Путники почаевали и — быстро к шитику. Небо безоблачно и тихо. Играл золотом крест на церкви, дрались два петуха — красный с белым, — бороды и гребни их расклеваны, капли крови горели под солнцем, как рубины. Через дорогу степенно шествовал, мечтательно похрюкивая, боров; он весь заляпан жидкой грязью и блестел, как крытый лаком. Навстречу шла за водой тетка. Жестяные ведра ее сияли и казались сделанными из стекла.

— Нажад, паря, нажад! — заорал провожавший путников хозяин, — айда, в проулок!

— Почему? — удивился Прохор.

— Ежели баба вштречь — пути ня будя.

Путники повиновались: пусть все благоприятствует их удаче. Хозяин объяснил им, что зловредней бабы никого на свете нет. Вот попробуй-ка встретить ее, когда идешь в тайгу на промысел. Ни с чем вернешься, а то и на зверя «натакашься». Но баба может и помочь. Пусть она станет в дверях и расшарашит ноги, а ты с ружьем промежду ног-то на карачках и ползи; очень пользительно таким же манером и главную собаку протащить.

Хозяин попробовал улыбнуться, но вместо того скривил кислую, шершавую, как старый веник, рожу и чихнул.

У шитика человек с десяток зевак. Пьющий мужик — караульный — в шубе, в пимах и шапке с наушниками — терпеливо прел, и рыжая борода его на солнце пламенела.

Шитик круто взял к фарватеру, заскрипели весла, недовольно забрюзжала сонная вода.

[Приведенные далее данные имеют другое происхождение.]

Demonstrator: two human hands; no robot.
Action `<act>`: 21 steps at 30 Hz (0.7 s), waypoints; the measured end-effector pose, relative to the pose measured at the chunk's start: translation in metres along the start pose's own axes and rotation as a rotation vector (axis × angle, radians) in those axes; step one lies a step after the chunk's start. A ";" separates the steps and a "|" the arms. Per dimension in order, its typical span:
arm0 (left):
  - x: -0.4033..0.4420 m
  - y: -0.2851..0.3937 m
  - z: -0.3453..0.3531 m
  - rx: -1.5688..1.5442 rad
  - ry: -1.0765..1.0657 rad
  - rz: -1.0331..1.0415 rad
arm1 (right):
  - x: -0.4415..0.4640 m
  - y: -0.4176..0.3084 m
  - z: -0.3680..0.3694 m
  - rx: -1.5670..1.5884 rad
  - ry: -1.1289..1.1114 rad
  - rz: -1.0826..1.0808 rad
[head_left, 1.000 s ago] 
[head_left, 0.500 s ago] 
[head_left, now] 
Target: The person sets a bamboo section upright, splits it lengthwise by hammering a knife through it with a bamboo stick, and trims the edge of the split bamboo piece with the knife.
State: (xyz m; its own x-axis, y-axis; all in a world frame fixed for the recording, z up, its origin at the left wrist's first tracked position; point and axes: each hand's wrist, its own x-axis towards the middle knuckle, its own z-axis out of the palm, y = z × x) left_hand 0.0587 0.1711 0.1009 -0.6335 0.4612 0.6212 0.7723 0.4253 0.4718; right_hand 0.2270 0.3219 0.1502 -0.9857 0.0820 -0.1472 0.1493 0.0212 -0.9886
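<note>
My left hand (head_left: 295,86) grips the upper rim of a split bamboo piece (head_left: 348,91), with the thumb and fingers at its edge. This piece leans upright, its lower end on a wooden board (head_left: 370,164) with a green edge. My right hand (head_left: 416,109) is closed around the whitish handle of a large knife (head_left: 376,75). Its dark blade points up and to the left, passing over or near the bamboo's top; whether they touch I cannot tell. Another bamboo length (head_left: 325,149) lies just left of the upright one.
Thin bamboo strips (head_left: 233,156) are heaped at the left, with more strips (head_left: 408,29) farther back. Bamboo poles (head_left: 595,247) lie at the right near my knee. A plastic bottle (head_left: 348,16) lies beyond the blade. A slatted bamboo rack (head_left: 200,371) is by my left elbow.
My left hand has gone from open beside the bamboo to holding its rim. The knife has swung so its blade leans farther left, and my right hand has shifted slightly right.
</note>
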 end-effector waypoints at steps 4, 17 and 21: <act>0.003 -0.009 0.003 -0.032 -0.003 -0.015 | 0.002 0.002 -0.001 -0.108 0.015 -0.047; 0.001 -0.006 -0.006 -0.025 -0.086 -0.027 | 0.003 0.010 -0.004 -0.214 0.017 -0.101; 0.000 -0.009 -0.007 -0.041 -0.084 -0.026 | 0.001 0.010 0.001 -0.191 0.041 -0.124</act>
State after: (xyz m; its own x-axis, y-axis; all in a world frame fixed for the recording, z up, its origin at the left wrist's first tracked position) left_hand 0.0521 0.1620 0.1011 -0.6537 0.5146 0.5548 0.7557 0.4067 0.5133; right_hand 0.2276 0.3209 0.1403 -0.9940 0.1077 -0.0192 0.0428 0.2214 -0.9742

— Ну, Прошка… Куда едем? Знаешь, куда?

— Нет.

— И я нэт. Очень хорошо!

Но река здесь глубока, раздольна, за селом их подхватила быстрина, вперед летели без запинки, а солнце напутствовало их ласковым теплом. Лицо Прохора вскоре прояснилось, глаза горели несокрушимой верой в себя, ему уже грезился радостный конец пути, хотя это всего лишь скрытое неизвестностью начало. Так легковерный пахарь, бросая в землю зерно, обманно чувствует пряный запах свежих караваев, он облизывается, поводит челюстями, глотает слюну, но вот слепая длань природы пошлет на его полоску град — и брюхо пахаря всю зиму пусто.